- _Your instructions_: Go through the entries below and pick out every line with "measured".

(Records from a data source)

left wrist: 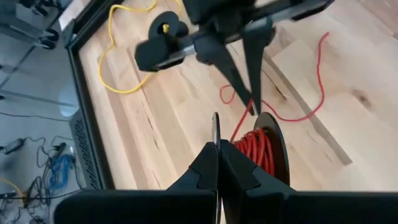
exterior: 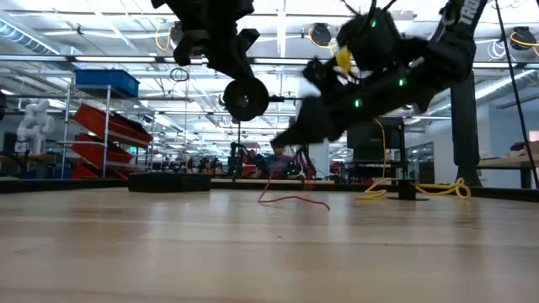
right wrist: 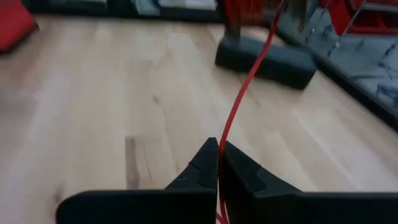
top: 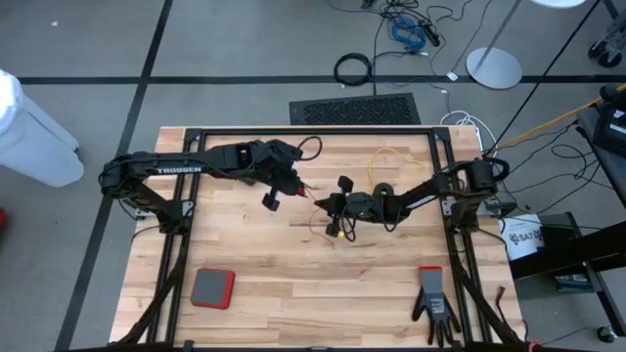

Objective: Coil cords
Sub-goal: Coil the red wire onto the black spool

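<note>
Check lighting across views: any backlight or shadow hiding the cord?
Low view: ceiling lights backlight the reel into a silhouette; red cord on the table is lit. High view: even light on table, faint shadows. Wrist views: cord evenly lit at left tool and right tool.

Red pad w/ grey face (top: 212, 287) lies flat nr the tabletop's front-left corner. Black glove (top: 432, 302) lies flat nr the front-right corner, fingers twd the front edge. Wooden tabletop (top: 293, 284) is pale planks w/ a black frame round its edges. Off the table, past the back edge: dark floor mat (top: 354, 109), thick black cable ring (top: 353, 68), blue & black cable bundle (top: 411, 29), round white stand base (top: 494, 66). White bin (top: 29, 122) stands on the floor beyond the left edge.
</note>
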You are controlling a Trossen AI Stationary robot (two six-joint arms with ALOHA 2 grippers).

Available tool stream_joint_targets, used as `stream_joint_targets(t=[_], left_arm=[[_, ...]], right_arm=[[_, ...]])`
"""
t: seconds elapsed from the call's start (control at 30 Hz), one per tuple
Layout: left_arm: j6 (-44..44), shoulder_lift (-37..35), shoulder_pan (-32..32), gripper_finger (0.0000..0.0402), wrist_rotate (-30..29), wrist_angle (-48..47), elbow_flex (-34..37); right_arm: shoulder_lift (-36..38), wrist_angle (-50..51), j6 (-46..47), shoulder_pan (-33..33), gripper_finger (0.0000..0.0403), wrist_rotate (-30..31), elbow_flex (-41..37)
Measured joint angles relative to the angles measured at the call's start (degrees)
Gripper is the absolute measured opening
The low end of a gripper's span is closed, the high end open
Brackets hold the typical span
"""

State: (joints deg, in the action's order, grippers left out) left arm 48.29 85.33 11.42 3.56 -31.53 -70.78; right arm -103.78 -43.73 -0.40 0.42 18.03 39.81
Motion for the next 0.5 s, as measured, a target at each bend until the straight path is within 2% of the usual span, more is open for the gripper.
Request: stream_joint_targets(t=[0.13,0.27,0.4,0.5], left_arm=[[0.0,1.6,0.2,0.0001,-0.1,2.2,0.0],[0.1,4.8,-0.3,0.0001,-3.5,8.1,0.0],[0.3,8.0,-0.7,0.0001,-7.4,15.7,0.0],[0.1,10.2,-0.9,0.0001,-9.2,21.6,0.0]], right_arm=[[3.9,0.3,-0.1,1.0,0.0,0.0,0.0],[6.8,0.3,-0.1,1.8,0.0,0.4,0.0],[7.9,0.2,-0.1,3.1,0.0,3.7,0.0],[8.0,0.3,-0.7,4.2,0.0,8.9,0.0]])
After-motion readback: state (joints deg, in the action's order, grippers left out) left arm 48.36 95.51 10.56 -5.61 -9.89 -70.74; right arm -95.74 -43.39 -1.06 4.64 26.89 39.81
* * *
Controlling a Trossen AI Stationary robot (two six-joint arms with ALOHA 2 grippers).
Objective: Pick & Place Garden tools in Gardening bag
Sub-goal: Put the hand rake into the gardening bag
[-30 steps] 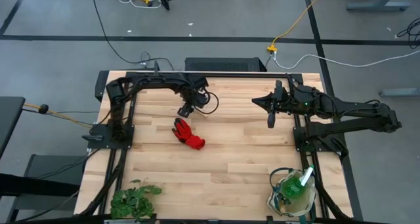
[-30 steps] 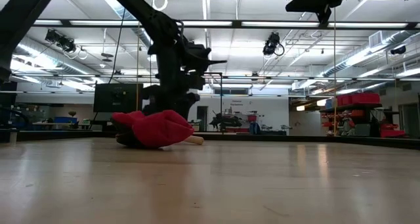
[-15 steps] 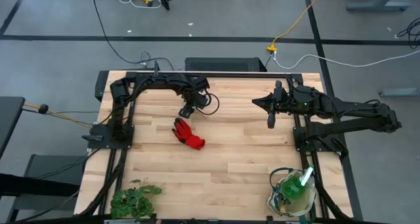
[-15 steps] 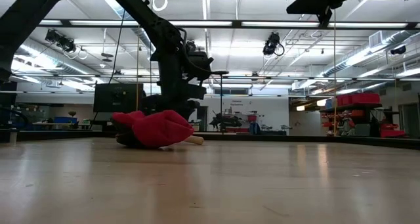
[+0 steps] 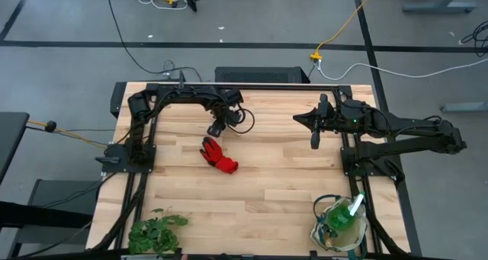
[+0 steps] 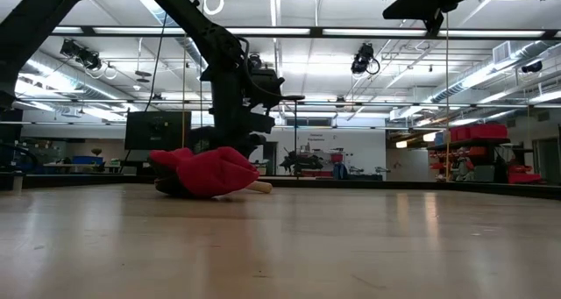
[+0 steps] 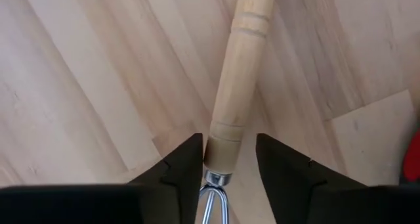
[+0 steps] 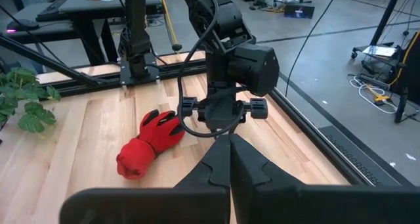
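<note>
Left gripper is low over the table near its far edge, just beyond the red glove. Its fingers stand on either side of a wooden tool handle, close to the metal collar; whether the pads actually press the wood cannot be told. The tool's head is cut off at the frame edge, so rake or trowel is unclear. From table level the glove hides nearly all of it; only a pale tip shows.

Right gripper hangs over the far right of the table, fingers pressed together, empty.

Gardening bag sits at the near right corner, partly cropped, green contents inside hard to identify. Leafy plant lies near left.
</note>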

- _Answer for the task_:
Measured joint angles relative to the angles measured at the call's start (degrees)
Gripper is the absolute measured opening
Motion for the next 0.5 s, as measured, a target at each bend until the straight path is within 2% of the usual span, more is open for the gripper.

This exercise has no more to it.